### Given data

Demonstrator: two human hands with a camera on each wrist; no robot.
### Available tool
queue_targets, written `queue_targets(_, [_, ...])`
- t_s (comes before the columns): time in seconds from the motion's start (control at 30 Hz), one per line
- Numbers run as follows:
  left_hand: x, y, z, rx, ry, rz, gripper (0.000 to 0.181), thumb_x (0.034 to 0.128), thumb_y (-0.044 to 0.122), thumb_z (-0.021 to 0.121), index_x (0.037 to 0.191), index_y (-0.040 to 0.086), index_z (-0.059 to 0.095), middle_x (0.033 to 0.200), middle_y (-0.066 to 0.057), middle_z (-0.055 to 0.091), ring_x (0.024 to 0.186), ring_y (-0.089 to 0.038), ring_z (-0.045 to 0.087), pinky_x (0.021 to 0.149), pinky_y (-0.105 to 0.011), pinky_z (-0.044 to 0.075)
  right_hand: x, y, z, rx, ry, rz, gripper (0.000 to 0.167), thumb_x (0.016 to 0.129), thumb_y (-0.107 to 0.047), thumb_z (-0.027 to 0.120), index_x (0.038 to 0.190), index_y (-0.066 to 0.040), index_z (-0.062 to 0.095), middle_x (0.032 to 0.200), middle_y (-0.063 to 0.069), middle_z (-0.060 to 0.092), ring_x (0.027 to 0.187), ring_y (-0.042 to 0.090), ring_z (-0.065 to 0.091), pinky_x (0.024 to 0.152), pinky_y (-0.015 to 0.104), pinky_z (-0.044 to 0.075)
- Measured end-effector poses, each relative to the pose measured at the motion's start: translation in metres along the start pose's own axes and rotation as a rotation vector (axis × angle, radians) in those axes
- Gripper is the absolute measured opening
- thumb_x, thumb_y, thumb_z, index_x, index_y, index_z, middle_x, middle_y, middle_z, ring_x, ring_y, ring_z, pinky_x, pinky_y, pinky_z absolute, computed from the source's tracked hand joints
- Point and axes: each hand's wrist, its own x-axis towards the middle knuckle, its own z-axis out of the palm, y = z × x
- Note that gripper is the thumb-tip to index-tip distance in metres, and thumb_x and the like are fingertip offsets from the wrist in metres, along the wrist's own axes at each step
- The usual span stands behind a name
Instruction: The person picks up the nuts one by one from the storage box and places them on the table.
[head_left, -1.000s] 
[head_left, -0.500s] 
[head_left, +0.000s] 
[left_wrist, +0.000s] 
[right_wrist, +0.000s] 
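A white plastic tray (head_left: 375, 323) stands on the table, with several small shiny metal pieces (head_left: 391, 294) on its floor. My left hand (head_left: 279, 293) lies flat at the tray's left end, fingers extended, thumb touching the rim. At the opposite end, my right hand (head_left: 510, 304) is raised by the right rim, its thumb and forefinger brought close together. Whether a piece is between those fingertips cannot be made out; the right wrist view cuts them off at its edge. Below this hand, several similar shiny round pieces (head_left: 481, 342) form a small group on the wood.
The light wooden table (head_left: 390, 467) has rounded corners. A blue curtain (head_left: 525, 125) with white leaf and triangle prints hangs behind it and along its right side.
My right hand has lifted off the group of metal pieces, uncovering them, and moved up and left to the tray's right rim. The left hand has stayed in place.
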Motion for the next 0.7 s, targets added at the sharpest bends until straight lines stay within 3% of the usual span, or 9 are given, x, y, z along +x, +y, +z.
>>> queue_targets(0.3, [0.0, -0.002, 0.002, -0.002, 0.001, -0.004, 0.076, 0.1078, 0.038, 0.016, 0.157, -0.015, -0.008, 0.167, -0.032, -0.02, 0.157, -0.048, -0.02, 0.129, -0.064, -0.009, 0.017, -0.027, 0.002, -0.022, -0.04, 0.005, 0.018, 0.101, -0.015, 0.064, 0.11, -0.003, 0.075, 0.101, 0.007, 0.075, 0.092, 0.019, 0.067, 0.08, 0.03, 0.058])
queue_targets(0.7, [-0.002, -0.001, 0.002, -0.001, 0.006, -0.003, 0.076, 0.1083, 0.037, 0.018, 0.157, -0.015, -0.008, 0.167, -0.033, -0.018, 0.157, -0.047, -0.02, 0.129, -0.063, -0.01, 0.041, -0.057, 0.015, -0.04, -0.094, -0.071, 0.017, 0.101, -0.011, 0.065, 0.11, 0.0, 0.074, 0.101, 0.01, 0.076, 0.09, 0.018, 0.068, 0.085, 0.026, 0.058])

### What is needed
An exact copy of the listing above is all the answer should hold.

### Solution to the exercise
Demonstrator: two human hands with a camera on each wrist; no robot.
### Available tool
queue_targets, written `queue_targets(_, [_, ...])`
- t_s (comes before the columns): time in seconds from the motion's start (control at 30 Hz), one per line
- Numbers run as follows:
  left_hand: x, y, z, rx, ry, rz, gripper (0.000 to 0.181), thumb_x (0.034 to 0.128), thumb_y (-0.044 to 0.122), thumb_z (-0.021 to 0.121), index_x (0.037 to 0.191), index_y (-0.040 to 0.086), index_z (-0.059 to 0.095), middle_x (0.033 to 0.200), middle_y (-0.066 to 0.057), middle_z (-0.055 to 0.091), ring_x (0.024 to 0.186), ring_y (-0.089 to 0.038), ring_z (-0.045 to 0.087), pinky_x (0.021 to 0.149), pinky_y (-0.105 to 0.011), pinky_z (-0.044 to 0.075)
  right_hand: x, y, z, rx, ry, rz, gripper (0.000 to 0.167), thumb_x (0.016 to 0.129), thumb_y (-0.107 to 0.047), thumb_z (-0.027 to 0.120), index_x (0.038 to 0.190), index_y (-0.066 to 0.040), index_z (-0.062 to 0.095), middle_x (0.032 to 0.200), middle_y (-0.063 to 0.069), middle_z (-0.060 to 0.092), ring_x (0.027 to 0.187), ring_y (-0.042 to 0.090), ring_z (-0.065 to 0.091), pinky_x (0.024 to 0.152), pinky_y (-0.015 to 0.104), pinky_z (-0.044 to 0.075)
- Measured end-effector poses, each relative to the pose measured at the motion's start: translation in metres along the start pose's own axes and rotation as a rotation vector (axis × angle, radians) in those axes
- Gripper is the absolute measured opening
- thumb_x, thumb_y, thumb_z, index_x, index_y, index_z, middle_x, middle_y, middle_z, ring_x, ring_y, ring_z, pinky_x, pinky_y, pinky_z absolute, computed from the source's tracked hand joints
- Point and axes: each hand's wrist, its own x-axis towards the middle knuckle, its own z-axis out of the palm, y = z × x
- Note that gripper is the thumb-tip to index-tip distance in metres, and thumb_x and the like are fingertip offsets from the wrist in metres, along the wrist's own axes at each step
- The usual span stands behind a name
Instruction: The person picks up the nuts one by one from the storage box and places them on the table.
[head_left, -1.000s] 
[head_left, -0.500s] 
[head_left, +0.000s] 
[left_wrist, +0.000s] 
[right_wrist, +0.000s] 
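A white plastic tray (head_left: 375, 323) stands on the table, with several small shiny metal pieces (head_left: 391, 294) on its floor. My left hand (head_left: 279, 293) lies flat at the tray's left end, fingers extended, thumb touching the rim. At the opposite end, my right hand (head_left: 510, 304) is raised by the right rim, its thumb and forefinger brought close together. Whether a piece is between those fingertips cannot be made out; the right wrist view cuts them off at its edge. Below this hand, several similar shiny round pieces (head_left: 481, 342) form a small group on the wood.
The light wooden table (head_left: 390, 467) has rounded corners. A blue curtain (head_left: 525, 125) with white leaf and triangle prints hangs behind it and along its right side.
My right hand has lifted off the group of metal pieces, uncovering them, and moved up and left to the tray's right rim. The left hand has stayed in place.
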Motion for the next 0.7 s, targets added at the sharpest bends until straight lines stay within 3% of the usual span, or 9 are given, x, y, z along +x, +y, +z.
>>> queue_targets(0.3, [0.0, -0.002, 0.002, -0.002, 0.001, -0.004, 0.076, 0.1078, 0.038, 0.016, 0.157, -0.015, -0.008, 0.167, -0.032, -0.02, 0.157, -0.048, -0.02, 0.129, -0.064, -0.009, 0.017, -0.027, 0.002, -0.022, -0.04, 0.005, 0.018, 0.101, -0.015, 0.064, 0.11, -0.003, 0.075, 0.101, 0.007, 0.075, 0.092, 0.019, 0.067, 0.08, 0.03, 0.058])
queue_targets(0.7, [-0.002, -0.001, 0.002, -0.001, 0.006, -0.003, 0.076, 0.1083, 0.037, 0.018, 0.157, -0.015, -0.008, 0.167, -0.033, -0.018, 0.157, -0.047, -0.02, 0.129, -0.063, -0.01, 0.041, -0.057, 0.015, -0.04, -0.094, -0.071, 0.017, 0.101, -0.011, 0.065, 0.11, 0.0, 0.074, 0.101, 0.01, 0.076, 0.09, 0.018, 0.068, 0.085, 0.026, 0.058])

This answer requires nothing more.